From a88117d59d581ddcb626d360cc263efd59f1b16e Mon Sep 17 00:00:00 2001
From: Arin Wongprommoon <arin.wongprommoon@ed.ac.uk>
Date: Fri, 17 Jun 2022 15:34:35 +0100
Subject: [PATCH 2/5] [routines/histogram] Remove unit_scaling as it is not
 used

---
 postprocessor/routines/histogram.py | 10 +++-------
 1 file changed, 3 insertions(+), 7 deletions(-)

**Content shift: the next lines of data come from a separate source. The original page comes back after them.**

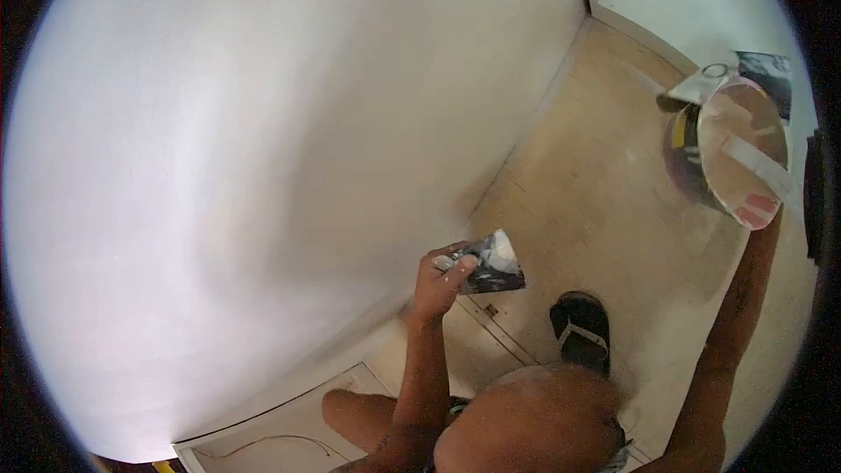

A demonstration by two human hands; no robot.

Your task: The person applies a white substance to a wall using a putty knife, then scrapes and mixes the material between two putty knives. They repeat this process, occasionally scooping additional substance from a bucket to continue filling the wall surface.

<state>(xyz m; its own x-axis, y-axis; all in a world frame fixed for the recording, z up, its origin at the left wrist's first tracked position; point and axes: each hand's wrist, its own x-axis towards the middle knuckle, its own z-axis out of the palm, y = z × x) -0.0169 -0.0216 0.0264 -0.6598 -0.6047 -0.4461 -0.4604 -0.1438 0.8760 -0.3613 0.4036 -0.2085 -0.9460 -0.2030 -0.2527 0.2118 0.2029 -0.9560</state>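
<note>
My left hand point(440, 282) is closed round a putty knife point(495, 264) with a wide dark blade, which carries white paste; specks of paste dot my fingers. At the right, my right arm reaches up to a round, paste-smeared lid or bucket top point(740, 144) with a pale strip lying across it. My right hand is hidden behind that round thing. Beside it stands a dark bucket point(688, 149) with a yellow patch, partly covered.
A large white wall point(263, 166) fills the left. The tan floor point(596, 184) bears a black sandal point(583, 330). A dark sheet point(766, 74) lies at the upper right. A white panel point(272, 438) with a thin cord is at the bottom left.
</note>
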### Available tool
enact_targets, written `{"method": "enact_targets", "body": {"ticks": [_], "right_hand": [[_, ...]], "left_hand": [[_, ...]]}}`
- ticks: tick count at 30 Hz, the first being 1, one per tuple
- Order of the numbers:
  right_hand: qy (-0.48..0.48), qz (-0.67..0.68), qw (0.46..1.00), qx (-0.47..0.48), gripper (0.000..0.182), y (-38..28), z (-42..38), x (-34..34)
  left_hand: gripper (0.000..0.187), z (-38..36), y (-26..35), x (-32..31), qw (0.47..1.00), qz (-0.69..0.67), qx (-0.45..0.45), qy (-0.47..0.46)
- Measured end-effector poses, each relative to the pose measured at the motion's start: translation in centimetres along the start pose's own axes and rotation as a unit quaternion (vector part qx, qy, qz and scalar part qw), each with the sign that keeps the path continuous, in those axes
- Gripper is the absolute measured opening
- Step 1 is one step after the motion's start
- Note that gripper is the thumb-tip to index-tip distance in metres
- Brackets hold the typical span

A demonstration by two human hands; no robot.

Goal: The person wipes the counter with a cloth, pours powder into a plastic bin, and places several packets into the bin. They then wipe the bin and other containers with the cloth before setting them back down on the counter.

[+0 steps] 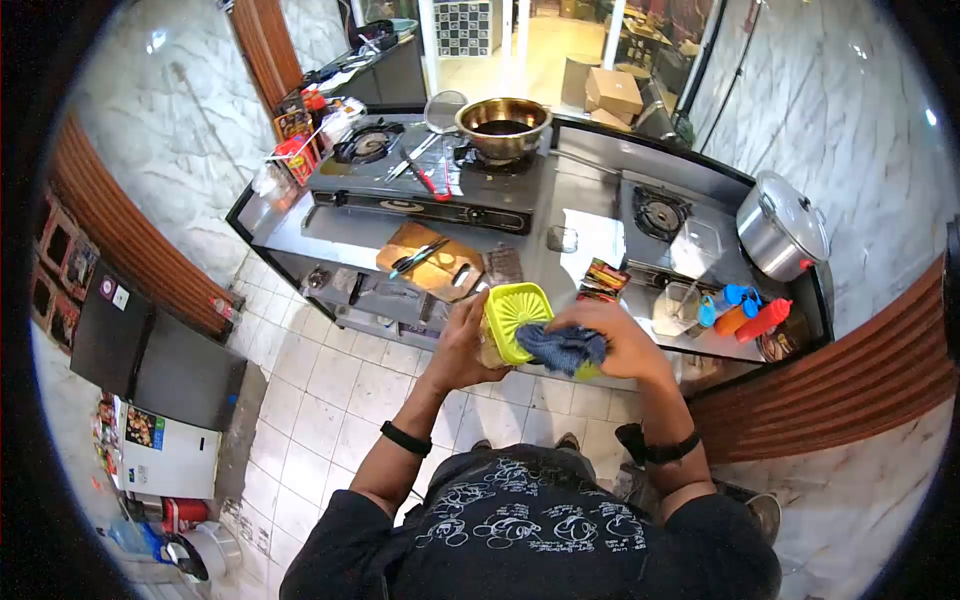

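My left hand (465, 348) is wrapped round a food container with a yellow-green lid (514, 308), holding it up in front of the counter. The lid has a fan-like ribbed pattern and faces up. In my right hand (622, 340) is a dark blue cloth (562, 348), bunched up and touching the lid's right edge. The fingers of that hand close over the cloth. Just beyond the container lies a wooden cutting board (425, 262) with a blue-handled knife or scissors (420, 256) on it.
A brass-coloured pot (503, 122) stands on the left gas stove (415, 205). At right are a second burner (661, 212), a large lidded steel pot (783, 228) and a red squeeze bottle (765, 318). Small packets (603, 280) lie on the counter. A white fridge (170, 450) stands at left.
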State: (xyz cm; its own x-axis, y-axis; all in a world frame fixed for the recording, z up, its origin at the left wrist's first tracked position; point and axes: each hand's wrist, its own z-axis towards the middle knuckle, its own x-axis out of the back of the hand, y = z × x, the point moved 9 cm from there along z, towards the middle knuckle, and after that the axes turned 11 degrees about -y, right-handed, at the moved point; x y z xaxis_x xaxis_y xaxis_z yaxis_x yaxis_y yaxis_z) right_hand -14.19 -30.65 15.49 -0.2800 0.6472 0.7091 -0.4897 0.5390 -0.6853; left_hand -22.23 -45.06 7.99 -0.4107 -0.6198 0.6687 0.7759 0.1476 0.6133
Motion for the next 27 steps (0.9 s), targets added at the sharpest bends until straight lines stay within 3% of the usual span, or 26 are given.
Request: {"method": "enact_targets", "body": {"ticks": [2,3,6,11,13,16,19,20,22,23,24,26,27], "right_hand": [[0.166,-0.079,0.982,-0.047,0.049,-0.6,0.4,1.6],[0.183,-0.130,0.971,-0.086,0.052,-0.2,1.3,1.4],[0.157,-0.223,0.961,-0.035,0.055,-1.9,4.9,-0.9],[0.166,-0.282,0.935,-0.140,0.052,0.2,6.7,-1.2],[0.143,-0.276,0.941,-0.135,0.051,0.2,7.1,-2.1],[0.134,-0.245,0.955,-0.096,0.046,-0.9,8.2,-2.3],[-0.009,-0.085,0.996,0.038,0.038,-2.8,9.3,-4.2],[-0.008,-0.082,0.996,0.035,0.038,-2.4,9.3,-4.0],[0.066,0.046,0.997,0.009,0.038,-0.7,8.6,-2.3],[0.122,0.008,0.991,-0.052,0.041,0.9,8.4,-1.6],[0.122,0.007,0.991,-0.052,0.041,1.3,8.9,-1.7],[0.211,-0.179,0.958,-0.071,0.045,-0.2,10.0,-1.1],[0.199,-0.192,0.958,-0.077,0.047,-1.0,10.7,-1.6]], "left_hand": [[0.114,-1.1,-0.9,1.4,1.000,0.010,-0.012,0.019],[0.113,-1.9,-0.8,1.9,0.999,0.020,-0.024,0.030],[0.113,-2.4,-0.7,2.8,0.999,0.020,-0.024,0.005],[0.115,-3.3,-1.9,5.5,0.999,-0.003,-0.023,0.046],[0.116,-3.7,-2.6,5.8,0.999,-0.005,-0.012,0.040],[0.117,-3.4,-3.8,6.3,1.000,-0.016,-0.002,0.014],[0.116,-4.0,-4.8,6.3,1.000,-0.001,-0.004,0.020],[0.116,-4.1,-5.0,6.1,1.000,-0.003,-0.003,0.016],[0.115,-4.2,-5.1,6.0,1.000,-0.002,-0.017,0.022],[0.114,-4.1,-5.1,6.0,0.999,-0.024,-0.012,0.017],[0.114,-3.7,-4.9,6.1,0.999,-0.024,-0.013,0.018],[0.114,-3.0,-3.9,5.9,1.000,0.009,-0.024,0.006],[0.116,-2.6,-3.2,6.3,0.999,-0.017,-0.040,0.012]]}}
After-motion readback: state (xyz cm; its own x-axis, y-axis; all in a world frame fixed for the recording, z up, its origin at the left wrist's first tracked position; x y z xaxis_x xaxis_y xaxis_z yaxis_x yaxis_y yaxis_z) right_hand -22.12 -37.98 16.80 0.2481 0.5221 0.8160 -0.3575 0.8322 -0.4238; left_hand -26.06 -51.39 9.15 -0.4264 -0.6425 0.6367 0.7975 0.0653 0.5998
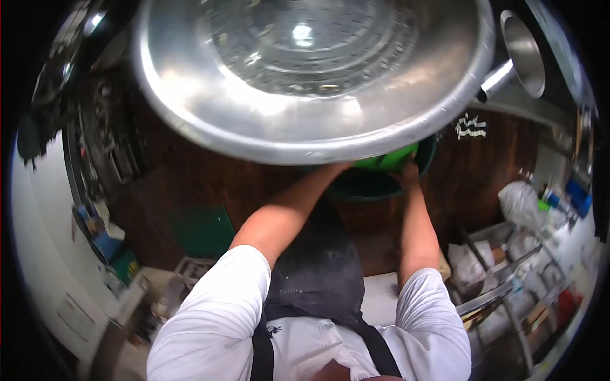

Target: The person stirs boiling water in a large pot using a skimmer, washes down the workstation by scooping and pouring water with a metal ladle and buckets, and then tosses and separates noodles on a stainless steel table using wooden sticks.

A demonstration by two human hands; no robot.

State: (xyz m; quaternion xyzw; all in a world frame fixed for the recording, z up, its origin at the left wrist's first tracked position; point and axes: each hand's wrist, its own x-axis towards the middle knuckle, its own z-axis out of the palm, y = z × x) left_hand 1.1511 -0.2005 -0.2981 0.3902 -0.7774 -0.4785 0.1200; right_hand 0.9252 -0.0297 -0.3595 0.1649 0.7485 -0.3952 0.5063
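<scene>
A bright green vessel [399, 156] is being held low in front of the body, within or just over a dark green tub [365, 192], and its far side is being hidden by the large metal pan [305, 130] that is looming nearest the view. At the near right edge of the vessel, the right hand [408, 171] is being seen with its fingers bent against the side; whether its grip is being tightened on that edge or only rested there cannot be told. The left hand [340, 167] is being largely covered by the pan's rim, so the state of its grip cannot be told either. Both arms are being stretched down past a dark apron [311, 267], above the brown floor [254, 190]

For good handling, it is being judged, the vessel is best being supported evenly from opposite sides, with the wrists being kept level so that one side is not being dropped. A slow, steady motion is being favoured, since sight of the left fingers is being blocked. Enough room is also being needed under the pan, so that its rim is not being knocked by the forearms or head
</scene>
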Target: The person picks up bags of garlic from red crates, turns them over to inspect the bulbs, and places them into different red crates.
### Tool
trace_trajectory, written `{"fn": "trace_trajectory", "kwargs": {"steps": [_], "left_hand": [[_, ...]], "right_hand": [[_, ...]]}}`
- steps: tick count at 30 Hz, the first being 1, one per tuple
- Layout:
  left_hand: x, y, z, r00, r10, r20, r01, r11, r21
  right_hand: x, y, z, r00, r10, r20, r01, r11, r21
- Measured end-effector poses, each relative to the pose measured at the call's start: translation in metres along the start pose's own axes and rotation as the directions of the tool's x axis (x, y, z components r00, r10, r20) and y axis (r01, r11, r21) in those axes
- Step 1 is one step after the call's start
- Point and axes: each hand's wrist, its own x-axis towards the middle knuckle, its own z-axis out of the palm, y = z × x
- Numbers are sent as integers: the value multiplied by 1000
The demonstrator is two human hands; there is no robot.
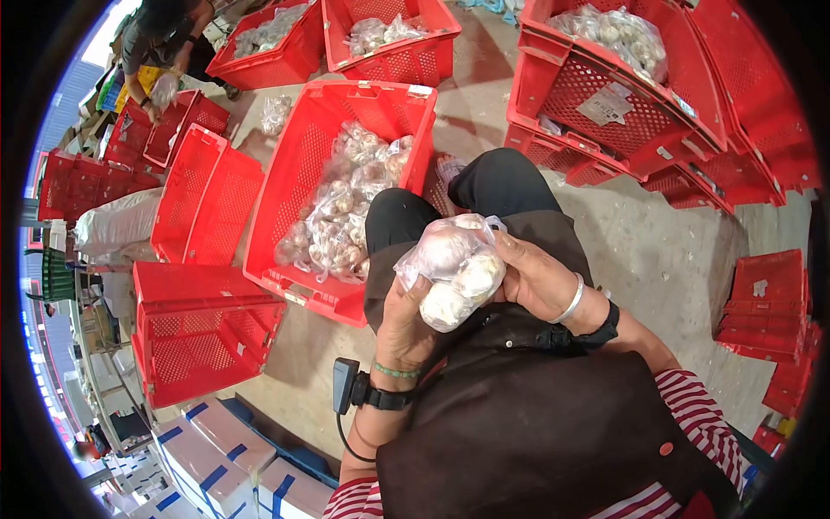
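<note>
A clear plastic bag of white bulbs (458, 270) is held over my lap, between both hands. My left hand (405, 324) grips its lower left side, the thumb pressed on the plastic. At the bag's upper right edge, my right hand (540, 281) pinches the plastic with thumb and fingers. Just beyond my knees, a red crate (290, 186) holds several similar bags of bulbs (346, 208).
Red crates with bagged bulbs stand ahead (415, 65) and at the upper right (596, 104). Other red crates (203, 337) are on the left. White boxes with blue tape (203, 458) sit lower left. A co-worker (160, 43) handles a bag at the upper left.
</note>
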Motion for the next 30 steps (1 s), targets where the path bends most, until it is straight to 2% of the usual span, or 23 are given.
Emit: {"fn": "trace_trajectory", "kwargs": {"steps": [4, 6, 7, 9, 11, 12, 13, 15, 16, 17, 18, 19, 20, 21, 23, 25, 26, 27, 29, 30], "left_hand": [[0, 0, -1, 997, -20, -68, 17, 999, -45], [-1, -4, -8, 999, 17, -41, -17, 1000, -8], [0, -5, -8, 998, 60, -11, -59, 998, 30], [-1, -5, -2, 996, 66, -55, -58, 989, 137], [2, -5, -5, 998, 52, -43, -45, 987, 154], [2, -4, -4, 999, 46, -24, -42, 987, 152], [5, -3, -6, 997, 65, 41, -73, 969, 237], [3, 20, -12, 964, -226, 139, 208, 969, 132], [6, 30, -21, 938, -267, 223, 228, 956, 183], [9, 41, -31, 900, -313, 302, 247, 939, 238], [12, 53, -36, 912, -283, 297, 197, 937, 288], [18, 67, -46, 928, -294, 228, 206, 917, 341], [27, 76, -61, 959, -243, 146, 166, 899, 406], [40, 84, -82, 981, -184, 66, 132, 872, 472], [73, 99, -138, 994, -47, -101, 106, 687, 719], [112, 95, -219, 923, 189, -335, 231, 426, 875], [128, 102, -238, 892, 263, -368, 317, 215, 924], [144, 109, -258, 860, 338, -382, 407, -4, 913], [177, 104, -309, 806, 465, -367, 470, -125, 874], [193, 113, -306, 787, 415, -456, 560, -174, 810]], "right_hand": [[2, -6, 4, 1000, 30, 1, -30, 998, 57], [1, -10, 13, 999, -27, -37, 21, 990, -142], [2, -5, 8, 999, -25, -30, 20, 989, -150], [7, 6, -4, 992, -113, -57, 89, 940, -328], [8, 7, -1, 987, -140, -80, 112, 952, -285], [9, 6, -4, 982, -113, -149, 78, 972, -223], [10, 0, -9, 971, -81, -224, 48, 987, -151], [16, -25, -32, 936, -209, -284, 157, 968, -195], [18, -51, -28, 902, -370, -222, 312, 915, -256], [16, -84, -23, 841, -518, -154, 459, 835, -303], [11, -111, -39, 773, -615, -153, 503, 743, -441], [0, -147, -49, 758, -644, -106, 529, 701, -478], [-15, -180, -80, 636, -762, -119, 492, 520, -698], [-19, -209, -70, 493, -867, -70, 431, 314, -846], [-43, -280, -108, 273, -907, -320, 684, 417, -599], [-35, -297, -120, 101, -985, -143, 564, 175, -807], [-28, -297, -111, 294, -936, -192, 655, 344, -673], [-7, -274, -99, 306, -932, -196, 649, 354, -673], [33, -207, -82, 410, -880, -241, 180, 337, -924], [30, -179, -95, 678, -653, -337, -52, 414, -909]]}}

diff --git a/postprocessor/routines/histogram.py b/postprocessor/routines/histogram.py
index 4533d66..6d39574 100644
--- a/postprocessor/routines/histogram.py
+++ b/postprocessor/routines/histogram.py
@@ -12,7 +12,6 @@ class _HistogramPlotter:
         values,
         label,
         color,
-        sampling_period,
         binsize,
         lognormal,
         lognormal_base,
@@ -24,7 +23,6 @@ class _HistogramPlotter:
         self.values = values
         self.label = label
         self.color = color
-        self.sampling_period = sampling_period
         self.binsize = binsize
         self.lognormal = lognormal
         self.lognormal_base = lognormal_base
@@ -39,7 +37,9 @@ class _HistogramPlotter:
         if self.lognormal:
             self.bins = np.logspace(
                 0,
-                np.ceil(np.log(np.nanmax(values)) / np.log(self.lognormal_base)),
+                np.ceil(
+                    np.log(np.nanmax(values)) / np.log(self.lognormal_base)
+                ),
                 base=self.lognormal_base,
             )  # number of bins will be 50 by default, as it's the default in np.logspace
         else:
@@ -77,7 +77,6 @@ def histogram(
     values,
     label,
     color="b",
-    sampling_period=5,
     binsize=5,
     lognormal=False,
     lognormal_base=10,
@@ -96,8 +95,6 @@ def histogram(
         Name of value being plotting, e.g. cell division cycle length.
     color : string
         Colour of bars.
-    sampling_period : float
-        Sampling period, in unit time.
     binsize : float
         Bin size.
     lognormal : bool
@@ -127,7 +124,6 @@ def histogram(
         values,
         label,
         color,
-        sampling_period,
         binsize,
         lognormal,
         lognormal_base,
-- 
GitLab


From dd1d6eabfcc035526cb5106babf25e724d1c72a5 Mon Sep 17 00:00:00 2001
From: Arin Wongprommoon <arin.wongprommoon@ed.ac.uk>
Date: Fri, 17 Jun 2022 15:41:53 +0100
Subject: [PATCH 3/5] [routine/boxplot] Unit scaling argument

Repurpose sampling_period for unit scaling, as in
61a3376ac71e26aeefe0e9eb9d6507bf14342728

This commit addresses issue #20.
---
 postprocessor/routines/boxplot.py | 16 +++++++++-------
 1 file changed, 9 insertions(+), 7 deletions(-)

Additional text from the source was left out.